Task goal:
Once you reach the line that holds "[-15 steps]" in the listing below, output it and every line after it through the line that holds "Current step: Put", word for word.

Input data:
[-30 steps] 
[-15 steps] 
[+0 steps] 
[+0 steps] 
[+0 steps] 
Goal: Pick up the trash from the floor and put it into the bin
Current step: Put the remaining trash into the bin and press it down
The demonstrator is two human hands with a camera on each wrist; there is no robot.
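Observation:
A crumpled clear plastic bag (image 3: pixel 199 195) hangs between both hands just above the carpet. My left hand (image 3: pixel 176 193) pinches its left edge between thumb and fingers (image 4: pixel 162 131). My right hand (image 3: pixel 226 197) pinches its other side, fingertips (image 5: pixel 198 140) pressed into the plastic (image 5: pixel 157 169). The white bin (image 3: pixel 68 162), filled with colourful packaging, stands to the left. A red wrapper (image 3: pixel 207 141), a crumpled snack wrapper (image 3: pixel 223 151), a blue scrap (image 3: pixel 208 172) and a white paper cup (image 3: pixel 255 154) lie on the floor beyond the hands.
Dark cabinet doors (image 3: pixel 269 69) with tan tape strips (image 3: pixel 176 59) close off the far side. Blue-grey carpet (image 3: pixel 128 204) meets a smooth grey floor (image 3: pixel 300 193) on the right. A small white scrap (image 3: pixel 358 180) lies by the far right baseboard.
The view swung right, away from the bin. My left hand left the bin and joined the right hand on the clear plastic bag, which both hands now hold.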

Exercise answer:
[-15 steps] 
[+0 steps] 
[+0 steps] 
[+0 steps] 
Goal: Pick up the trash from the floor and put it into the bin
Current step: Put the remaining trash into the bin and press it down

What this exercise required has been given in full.